* _ABOUT THIS EXERCISE_
Your answer must be the full set of records, repeated exactly.

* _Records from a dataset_
*** Block opens ***

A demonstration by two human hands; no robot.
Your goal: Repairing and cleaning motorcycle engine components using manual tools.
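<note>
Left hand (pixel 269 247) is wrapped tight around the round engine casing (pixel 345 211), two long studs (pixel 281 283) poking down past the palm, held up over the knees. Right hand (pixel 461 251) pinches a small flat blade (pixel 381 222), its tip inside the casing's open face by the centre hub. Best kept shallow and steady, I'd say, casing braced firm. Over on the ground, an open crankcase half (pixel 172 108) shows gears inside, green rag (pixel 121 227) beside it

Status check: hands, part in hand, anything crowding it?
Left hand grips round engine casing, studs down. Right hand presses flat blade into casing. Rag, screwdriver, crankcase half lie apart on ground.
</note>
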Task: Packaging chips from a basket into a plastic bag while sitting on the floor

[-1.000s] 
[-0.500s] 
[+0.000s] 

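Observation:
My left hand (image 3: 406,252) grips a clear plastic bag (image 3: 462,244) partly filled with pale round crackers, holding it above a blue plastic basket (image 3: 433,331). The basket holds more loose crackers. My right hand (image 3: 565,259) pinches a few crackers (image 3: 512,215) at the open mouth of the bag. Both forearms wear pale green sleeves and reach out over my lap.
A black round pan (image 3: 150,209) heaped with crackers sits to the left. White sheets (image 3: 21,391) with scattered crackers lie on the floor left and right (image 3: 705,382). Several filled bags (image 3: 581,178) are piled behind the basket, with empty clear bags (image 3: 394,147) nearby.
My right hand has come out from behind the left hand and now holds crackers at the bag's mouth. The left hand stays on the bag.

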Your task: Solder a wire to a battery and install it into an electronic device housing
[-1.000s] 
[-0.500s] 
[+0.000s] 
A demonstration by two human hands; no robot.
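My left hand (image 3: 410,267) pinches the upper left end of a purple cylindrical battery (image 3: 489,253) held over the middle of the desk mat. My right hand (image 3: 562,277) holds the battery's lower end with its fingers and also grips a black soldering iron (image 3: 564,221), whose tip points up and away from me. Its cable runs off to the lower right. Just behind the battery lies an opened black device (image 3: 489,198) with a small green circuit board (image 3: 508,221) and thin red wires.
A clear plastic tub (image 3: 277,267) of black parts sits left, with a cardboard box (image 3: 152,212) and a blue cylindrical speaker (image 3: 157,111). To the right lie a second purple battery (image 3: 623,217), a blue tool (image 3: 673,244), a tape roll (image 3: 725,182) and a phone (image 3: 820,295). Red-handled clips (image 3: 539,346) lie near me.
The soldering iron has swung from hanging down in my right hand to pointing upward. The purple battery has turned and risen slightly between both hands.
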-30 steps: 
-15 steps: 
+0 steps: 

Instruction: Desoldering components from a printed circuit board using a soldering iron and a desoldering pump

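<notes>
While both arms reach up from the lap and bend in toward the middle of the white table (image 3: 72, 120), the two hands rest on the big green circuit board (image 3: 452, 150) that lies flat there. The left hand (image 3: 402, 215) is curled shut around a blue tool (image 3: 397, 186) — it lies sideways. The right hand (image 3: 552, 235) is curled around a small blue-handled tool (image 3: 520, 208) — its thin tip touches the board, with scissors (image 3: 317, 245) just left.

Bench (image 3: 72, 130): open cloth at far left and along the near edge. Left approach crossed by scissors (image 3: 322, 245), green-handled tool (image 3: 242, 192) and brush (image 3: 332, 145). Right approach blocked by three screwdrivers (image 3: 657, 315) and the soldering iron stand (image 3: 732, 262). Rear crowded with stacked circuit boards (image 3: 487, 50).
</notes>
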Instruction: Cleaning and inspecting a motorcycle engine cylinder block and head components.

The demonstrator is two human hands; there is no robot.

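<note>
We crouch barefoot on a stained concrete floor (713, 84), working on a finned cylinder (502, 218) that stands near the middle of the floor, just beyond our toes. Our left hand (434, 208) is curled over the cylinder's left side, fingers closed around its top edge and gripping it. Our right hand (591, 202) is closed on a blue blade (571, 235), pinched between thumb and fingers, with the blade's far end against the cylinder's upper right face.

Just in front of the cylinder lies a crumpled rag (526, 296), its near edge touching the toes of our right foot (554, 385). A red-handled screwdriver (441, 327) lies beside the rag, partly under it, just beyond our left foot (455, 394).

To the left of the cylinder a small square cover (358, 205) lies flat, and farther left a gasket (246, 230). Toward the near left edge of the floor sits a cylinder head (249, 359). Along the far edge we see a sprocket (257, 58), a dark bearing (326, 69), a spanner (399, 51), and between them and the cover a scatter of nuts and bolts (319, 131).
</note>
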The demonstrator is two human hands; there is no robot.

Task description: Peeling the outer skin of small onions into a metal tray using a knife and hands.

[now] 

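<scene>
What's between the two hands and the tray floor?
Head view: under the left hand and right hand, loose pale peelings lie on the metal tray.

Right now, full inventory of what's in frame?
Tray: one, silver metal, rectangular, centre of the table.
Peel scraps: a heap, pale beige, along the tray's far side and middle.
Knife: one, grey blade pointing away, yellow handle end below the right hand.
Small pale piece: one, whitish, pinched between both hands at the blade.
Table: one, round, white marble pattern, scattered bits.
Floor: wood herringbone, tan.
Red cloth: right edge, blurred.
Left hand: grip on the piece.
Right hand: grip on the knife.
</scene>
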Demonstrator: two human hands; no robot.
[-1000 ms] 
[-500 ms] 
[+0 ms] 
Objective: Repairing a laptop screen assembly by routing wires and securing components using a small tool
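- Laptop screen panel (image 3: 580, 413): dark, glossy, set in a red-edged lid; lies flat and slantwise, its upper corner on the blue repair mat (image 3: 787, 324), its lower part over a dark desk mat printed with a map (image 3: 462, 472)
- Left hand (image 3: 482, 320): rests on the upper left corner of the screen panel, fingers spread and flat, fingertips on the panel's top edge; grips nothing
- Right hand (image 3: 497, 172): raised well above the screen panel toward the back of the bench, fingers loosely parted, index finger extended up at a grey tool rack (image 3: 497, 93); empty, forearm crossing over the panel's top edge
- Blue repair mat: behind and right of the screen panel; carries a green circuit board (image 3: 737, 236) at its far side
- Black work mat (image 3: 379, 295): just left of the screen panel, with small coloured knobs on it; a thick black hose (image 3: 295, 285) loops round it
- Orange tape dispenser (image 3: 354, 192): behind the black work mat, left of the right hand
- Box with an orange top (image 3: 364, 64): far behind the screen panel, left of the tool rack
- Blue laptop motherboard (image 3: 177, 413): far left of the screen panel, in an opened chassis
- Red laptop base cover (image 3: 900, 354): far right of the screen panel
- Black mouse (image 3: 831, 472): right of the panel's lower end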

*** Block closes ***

* _TASK ANSWER_
A demonstration by two human hands; no robot.
Your goal: Repairing and cleaning motorcycle engine components using manual tools.
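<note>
Left hand (pixel 269 247) is wrapped tight around the round engine casing (pixel 345 211), two long studs (pixel 281 283) poking down past the palm, held up over the knees. Right hand (pixel 461 251) pinches a small flat blade (pixel 381 222), its tip inside the casing's open face by the centre hub. Best kept shallow and steady, I'd say, casing braced firm. Over on the ground, an open crankcase half (pixel 172 108) shows gears inside, green rag (pixel 121 227) beside it

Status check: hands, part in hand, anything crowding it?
Left hand grips round engine casing, studs down. Right hand presses flat blade into casing. Rag, screwdriver, crankcase half lie apart on ground.
</note>
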Task: Packaging chips from a basket into a plastic bag while sitting on the floor

[-1.000s] 
[-0.500s] 
[+0.000s] 

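Observation:
My left hand (image 3: 406,252) grips a clear plastic bag (image 3: 462,244) partly filled with pale round crackers, holding it above a blue plastic basket (image 3: 433,331). The basket holds more loose crackers. My right hand (image 3: 565,259) pinches a few crackers (image 3: 512,215) at the open mouth of the bag. Both forearms wear pale green sleeves and reach out over my lap.
A black round pan (image 3: 150,209) heaped with crackers sits to the left. White sheets (image 3: 21,391) with scattered crackers lie on the floor left and right (image 3: 705,382). Several filled bags (image 3: 581,178) are piled behind the basket, with empty clear bags (image 3: 394,147) nearby.
My right hand has come out from behind the left hand and now holds crackers at the bag's mouth. The left hand stays on the bag.
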
Your task: Solder a wire to a battery and install it into an electronic device housing
[-1.000s] 
[-0.500s] 
[+0.000s] 
A demonstration by two human hands; no robot.
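My left hand (image 3: 410,267) pinches the upper left end of a purple cylindrical battery (image 3: 489,253) held over the middle of the desk mat. My right hand (image 3: 562,277) holds the battery's lower end with its fingers and also grips a black soldering iron (image 3: 564,221), whose tip points up and away from me. Its cable runs off to the lower right. Just behind the battery lies an opened black device (image 3: 489,198) with a small green circuit board (image 3: 508,221) and thin red wires.
A clear plastic tub (image 3: 277,267) of black parts sits left, with a cardboard box (image 3: 152,212) and a blue cylindrical speaker (image 3: 157,111). To the right lie a second purple battery (image 3: 623,217), a blue tool (image 3: 673,244), a tape roll (image 3: 725,182) and a phone (image 3: 820,295). Red-handled clips (image 3: 539,346) lie near me.
The soldering iron has swung from hanging down in my right hand to pointing upward. The purple battery has turned and risen slightly between both hands.
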-30 steps: 
-15 steps: 
+0 steps: 

Instruction: Desoldering components from a printed circuit board using a soldering iron and a desoldering pump

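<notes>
While both arms reach up from the lap and bend in toward the middle of the white table (image 3: 72, 120), the two hands rest on the big green circuit board (image 3: 452, 150) that lies flat there. The left hand (image 3: 402, 215) is curled shut around a blue tool (image 3: 397, 186) — it lies sideways. The right hand (image 3: 552, 235) is curled around a small blue-handled tool (image 3: 520, 208) — its thin tip touches the board, with scissors (image 3: 317, 245) just left.

Bench (image 3: 72, 130): open cloth at far left and along the near edge. Left approach crossed by scissors (image 3: 322, 245), green-handled tool (image 3: 242, 192) and brush (image 3: 332, 145). Right approach blocked by three screwdrivers (image 3: 657, 315) and the soldering iron stand (image 3: 732, 262). Rear crowded with stacked circuit boards (image 3: 487, 50).
</notes>
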Instruction: Cleaning and inspecting a motorcycle engine cylinder block and head components.

The demonstrator is two human hands; there is no robot.

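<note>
We crouch barefoot on a stained concrete floor (713, 84), working on a finned cylinder (502, 218) that stands near the middle of the floor, just beyond our toes. Our left hand (434, 208) is curled over the cylinder's left side, fingers closed around its top edge and gripping it. Our right hand (591, 202) is closed on a blue blade (571, 235), pinched between thumb and fingers, with the blade's far end against the cylinder's upper right face.

Just in front of the cylinder lies a crumpled rag (526, 296), its near edge touching the toes of our right foot (554, 385). A red-handled screwdriver (441, 327) lies beside the rag, partly under it, just beyond our left foot (455, 394).

To the left of the cylinder a small square cover (358, 205) lies flat, and farther left a gasket (246, 230). Toward the near left edge of the floor sits a cylinder head (249, 359). Along the far edge we see a sprocket (257, 58), a dark bearing (326, 69), a spanner (399, 51), and between them and the cover a scatter of nuts and bolts (319, 131).
</note>
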The demonstrator is two human hands; there is no robot.

Task description: Peeling the outer skin of small onions into a metal tray using a knife and hands.

[now] 

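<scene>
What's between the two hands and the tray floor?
Head view: under the left hand and right hand, loose pale peelings lie on the metal tray.

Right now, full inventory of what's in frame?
Tray: one, silver metal, rectangular, centre of the table.
Peel scraps: a heap, pale beige, along the tray's far side and middle.
Knife: one, grey blade pointing away, yellow handle end below the right hand.
Small pale piece: one, whitish, pinched between both hands at the blade.
Table: one, round, white marble pattern, scattered bits.
Floor: wood herringbone, tan.
Red cloth: right edge, blurred.
Left hand: grip on the piece.
Right hand: grip on the knife.
</scene>
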Demonstrator: two human hands; no robot.
[-1000 ms] 
[-500 ms] 
[+0 ms] 
Objective: Repairing a laptop screen assembly by routing wires and securing components using a small tool
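- Laptop screen panel (image 3: 580, 413): dark, glossy, set in a red-edged lid; lies flat and slantwise, its upper corner on the blue repair mat (image 3: 787, 324), its lower part over a dark desk mat printed with a map (image 3: 462, 472)
- Left hand (image 3: 482, 320): rests on the upper left corner of the screen panel, fingers spread and flat, fingertips on the panel's top edge; grips nothing
- Right hand (image 3: 497, 172): raised well above the screen panel toward the back of the bench, fingers loosely parted, index finger extended up at a grey tool rack (image 3: 497, 93); empty, forearm crossing over the panel's top edge
- Blue repair mat: behind and right of the screen panel; carries a green circuit board (image 3: 737, 236) at its far side
- Black work mat (image 3: 379, 295): just left of the screen panel, with small coloured knobs on it; a thick black hose (image 3: 295, 285) loops round it
- Orange tape dispenser (image 3: 354, 192): behind the black work mat, left of the right hand
- Box with an orange top (image 3: 364, 64): far behind the screen panel, left of the tool rack
- Blue laptop motherboard (image 3: 177, 413): far left of the screen panel, in an opened chassis
- Red laptop base cover (image 3: 900, 354): far right of the screen panel
- Black mouse (image 3: 831, 472): right of the panel's lower end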

Fully answered, the exercise is complete.